#### [WORK TASK]
Track down each line below containing the string "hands" and copy it.

#### [RECORDS PROVIDED]
========================

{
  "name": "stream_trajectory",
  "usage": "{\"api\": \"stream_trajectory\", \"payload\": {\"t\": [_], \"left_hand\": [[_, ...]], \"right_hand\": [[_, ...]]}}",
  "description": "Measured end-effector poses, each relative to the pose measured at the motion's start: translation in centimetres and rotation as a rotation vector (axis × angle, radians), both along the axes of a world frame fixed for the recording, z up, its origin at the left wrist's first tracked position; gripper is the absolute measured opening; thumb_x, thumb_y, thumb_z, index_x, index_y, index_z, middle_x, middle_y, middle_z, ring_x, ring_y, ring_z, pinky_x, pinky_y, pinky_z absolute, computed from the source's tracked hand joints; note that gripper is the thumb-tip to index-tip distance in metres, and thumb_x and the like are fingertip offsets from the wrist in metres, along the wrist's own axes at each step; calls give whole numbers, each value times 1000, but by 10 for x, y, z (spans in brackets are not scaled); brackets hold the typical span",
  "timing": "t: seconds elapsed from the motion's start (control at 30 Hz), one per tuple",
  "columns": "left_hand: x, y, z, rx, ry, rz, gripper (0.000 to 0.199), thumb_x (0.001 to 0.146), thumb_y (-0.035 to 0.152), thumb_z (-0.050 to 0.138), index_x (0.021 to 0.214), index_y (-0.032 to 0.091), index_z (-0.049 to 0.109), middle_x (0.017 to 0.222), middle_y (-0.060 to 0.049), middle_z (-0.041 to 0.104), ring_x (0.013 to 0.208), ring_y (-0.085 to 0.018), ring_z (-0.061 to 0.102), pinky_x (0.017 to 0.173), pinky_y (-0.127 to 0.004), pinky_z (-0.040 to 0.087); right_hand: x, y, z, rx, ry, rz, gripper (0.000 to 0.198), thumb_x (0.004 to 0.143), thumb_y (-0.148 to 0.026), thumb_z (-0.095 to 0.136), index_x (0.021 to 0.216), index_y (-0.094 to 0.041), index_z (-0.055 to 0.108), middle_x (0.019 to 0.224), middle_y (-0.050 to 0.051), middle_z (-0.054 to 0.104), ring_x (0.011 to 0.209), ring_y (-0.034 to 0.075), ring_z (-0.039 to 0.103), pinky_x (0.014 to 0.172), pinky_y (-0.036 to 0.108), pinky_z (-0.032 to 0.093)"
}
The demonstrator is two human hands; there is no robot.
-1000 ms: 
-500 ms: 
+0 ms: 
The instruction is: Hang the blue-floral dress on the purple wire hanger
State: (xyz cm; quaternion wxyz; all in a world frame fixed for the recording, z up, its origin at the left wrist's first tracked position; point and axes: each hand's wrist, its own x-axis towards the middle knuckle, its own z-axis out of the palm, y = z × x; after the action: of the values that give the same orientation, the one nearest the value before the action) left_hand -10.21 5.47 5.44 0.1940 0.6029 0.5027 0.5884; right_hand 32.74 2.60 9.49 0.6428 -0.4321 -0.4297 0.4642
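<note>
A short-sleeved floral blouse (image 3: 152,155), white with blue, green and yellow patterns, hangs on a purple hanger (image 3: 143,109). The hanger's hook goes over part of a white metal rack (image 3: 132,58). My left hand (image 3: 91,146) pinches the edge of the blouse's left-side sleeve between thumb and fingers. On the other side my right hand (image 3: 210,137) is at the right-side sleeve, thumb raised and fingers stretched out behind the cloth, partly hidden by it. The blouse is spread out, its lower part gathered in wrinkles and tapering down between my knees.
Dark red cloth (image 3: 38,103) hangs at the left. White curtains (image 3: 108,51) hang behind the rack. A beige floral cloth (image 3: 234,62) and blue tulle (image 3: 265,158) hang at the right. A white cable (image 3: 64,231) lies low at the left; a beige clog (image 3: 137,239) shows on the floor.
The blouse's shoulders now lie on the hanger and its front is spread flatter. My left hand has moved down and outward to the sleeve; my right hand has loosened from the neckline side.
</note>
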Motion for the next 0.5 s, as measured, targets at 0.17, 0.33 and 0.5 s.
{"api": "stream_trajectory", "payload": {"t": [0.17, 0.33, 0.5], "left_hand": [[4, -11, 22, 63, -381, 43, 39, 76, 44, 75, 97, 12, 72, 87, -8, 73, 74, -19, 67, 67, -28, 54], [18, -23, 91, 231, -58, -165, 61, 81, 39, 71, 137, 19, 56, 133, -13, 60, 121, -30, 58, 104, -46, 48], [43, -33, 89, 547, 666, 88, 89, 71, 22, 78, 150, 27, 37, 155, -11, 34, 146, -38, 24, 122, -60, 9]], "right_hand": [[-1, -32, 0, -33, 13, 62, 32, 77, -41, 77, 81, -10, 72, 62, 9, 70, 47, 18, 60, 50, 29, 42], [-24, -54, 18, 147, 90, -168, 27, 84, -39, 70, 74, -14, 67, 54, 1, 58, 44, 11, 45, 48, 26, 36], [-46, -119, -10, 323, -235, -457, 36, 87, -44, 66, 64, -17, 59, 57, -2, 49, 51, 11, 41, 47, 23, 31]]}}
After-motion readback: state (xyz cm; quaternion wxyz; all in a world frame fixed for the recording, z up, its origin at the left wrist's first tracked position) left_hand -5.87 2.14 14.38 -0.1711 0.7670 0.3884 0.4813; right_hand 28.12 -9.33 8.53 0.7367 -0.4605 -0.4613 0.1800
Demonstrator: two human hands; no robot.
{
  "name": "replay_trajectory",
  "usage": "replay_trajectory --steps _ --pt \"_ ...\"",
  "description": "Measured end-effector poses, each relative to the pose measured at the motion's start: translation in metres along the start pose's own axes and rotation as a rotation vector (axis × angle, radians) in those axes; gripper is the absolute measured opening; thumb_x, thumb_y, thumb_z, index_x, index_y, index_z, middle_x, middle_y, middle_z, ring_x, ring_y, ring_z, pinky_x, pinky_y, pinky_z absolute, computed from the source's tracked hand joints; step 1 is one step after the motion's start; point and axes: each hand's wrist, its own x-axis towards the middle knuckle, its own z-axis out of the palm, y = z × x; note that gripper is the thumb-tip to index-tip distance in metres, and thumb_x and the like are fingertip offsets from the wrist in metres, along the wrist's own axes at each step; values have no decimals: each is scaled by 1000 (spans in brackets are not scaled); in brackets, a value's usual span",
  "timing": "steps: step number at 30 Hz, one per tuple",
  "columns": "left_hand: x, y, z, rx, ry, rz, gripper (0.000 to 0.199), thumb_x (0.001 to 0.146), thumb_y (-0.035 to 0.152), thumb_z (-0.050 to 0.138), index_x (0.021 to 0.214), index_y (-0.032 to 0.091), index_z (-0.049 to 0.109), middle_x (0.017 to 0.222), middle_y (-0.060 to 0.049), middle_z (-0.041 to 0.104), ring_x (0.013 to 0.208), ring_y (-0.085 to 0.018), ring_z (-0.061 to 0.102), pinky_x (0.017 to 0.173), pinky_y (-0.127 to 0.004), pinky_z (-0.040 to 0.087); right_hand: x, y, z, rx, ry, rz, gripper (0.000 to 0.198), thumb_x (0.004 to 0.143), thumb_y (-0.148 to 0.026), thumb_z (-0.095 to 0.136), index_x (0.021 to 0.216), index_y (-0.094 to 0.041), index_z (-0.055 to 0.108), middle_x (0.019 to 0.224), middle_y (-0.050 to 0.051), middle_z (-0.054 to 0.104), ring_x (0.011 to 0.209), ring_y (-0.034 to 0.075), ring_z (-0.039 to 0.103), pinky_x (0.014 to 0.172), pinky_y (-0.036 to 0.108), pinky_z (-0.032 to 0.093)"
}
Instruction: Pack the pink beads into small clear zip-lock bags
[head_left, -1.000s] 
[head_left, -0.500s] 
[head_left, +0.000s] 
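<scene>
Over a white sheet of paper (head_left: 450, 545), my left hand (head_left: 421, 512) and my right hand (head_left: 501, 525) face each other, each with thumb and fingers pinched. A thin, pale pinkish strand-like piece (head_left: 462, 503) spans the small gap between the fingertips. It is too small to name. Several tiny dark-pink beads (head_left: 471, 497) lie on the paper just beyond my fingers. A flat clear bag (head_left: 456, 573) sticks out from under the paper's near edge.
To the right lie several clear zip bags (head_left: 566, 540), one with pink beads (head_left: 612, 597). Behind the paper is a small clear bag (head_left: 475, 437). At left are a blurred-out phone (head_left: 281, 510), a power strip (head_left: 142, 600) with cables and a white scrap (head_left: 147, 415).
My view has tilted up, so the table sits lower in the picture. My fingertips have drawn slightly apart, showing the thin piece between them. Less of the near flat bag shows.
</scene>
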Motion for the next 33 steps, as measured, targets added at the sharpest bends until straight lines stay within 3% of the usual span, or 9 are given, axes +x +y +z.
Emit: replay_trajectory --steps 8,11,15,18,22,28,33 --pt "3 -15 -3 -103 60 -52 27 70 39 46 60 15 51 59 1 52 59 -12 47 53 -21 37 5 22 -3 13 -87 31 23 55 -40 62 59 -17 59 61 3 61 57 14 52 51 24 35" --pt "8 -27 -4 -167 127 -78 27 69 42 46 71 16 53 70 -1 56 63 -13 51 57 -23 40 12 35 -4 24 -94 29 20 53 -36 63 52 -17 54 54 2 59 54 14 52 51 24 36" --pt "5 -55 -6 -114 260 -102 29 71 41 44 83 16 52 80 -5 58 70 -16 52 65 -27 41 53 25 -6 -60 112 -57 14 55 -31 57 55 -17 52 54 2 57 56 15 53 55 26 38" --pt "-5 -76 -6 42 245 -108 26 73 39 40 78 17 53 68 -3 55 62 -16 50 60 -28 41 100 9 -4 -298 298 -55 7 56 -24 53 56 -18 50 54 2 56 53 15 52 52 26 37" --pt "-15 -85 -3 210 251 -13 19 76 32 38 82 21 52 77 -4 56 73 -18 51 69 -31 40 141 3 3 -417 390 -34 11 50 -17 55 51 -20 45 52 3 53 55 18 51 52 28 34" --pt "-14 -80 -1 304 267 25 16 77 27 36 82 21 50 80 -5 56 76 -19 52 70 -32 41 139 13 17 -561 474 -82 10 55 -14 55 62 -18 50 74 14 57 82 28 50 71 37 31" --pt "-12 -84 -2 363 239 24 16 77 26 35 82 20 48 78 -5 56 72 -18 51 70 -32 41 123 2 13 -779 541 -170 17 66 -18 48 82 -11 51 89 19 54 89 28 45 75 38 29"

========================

#### [RESPONSE BOX]
The demonstrator is two human hands; there is no robot.
Demonstrator: two human hands; no robot.

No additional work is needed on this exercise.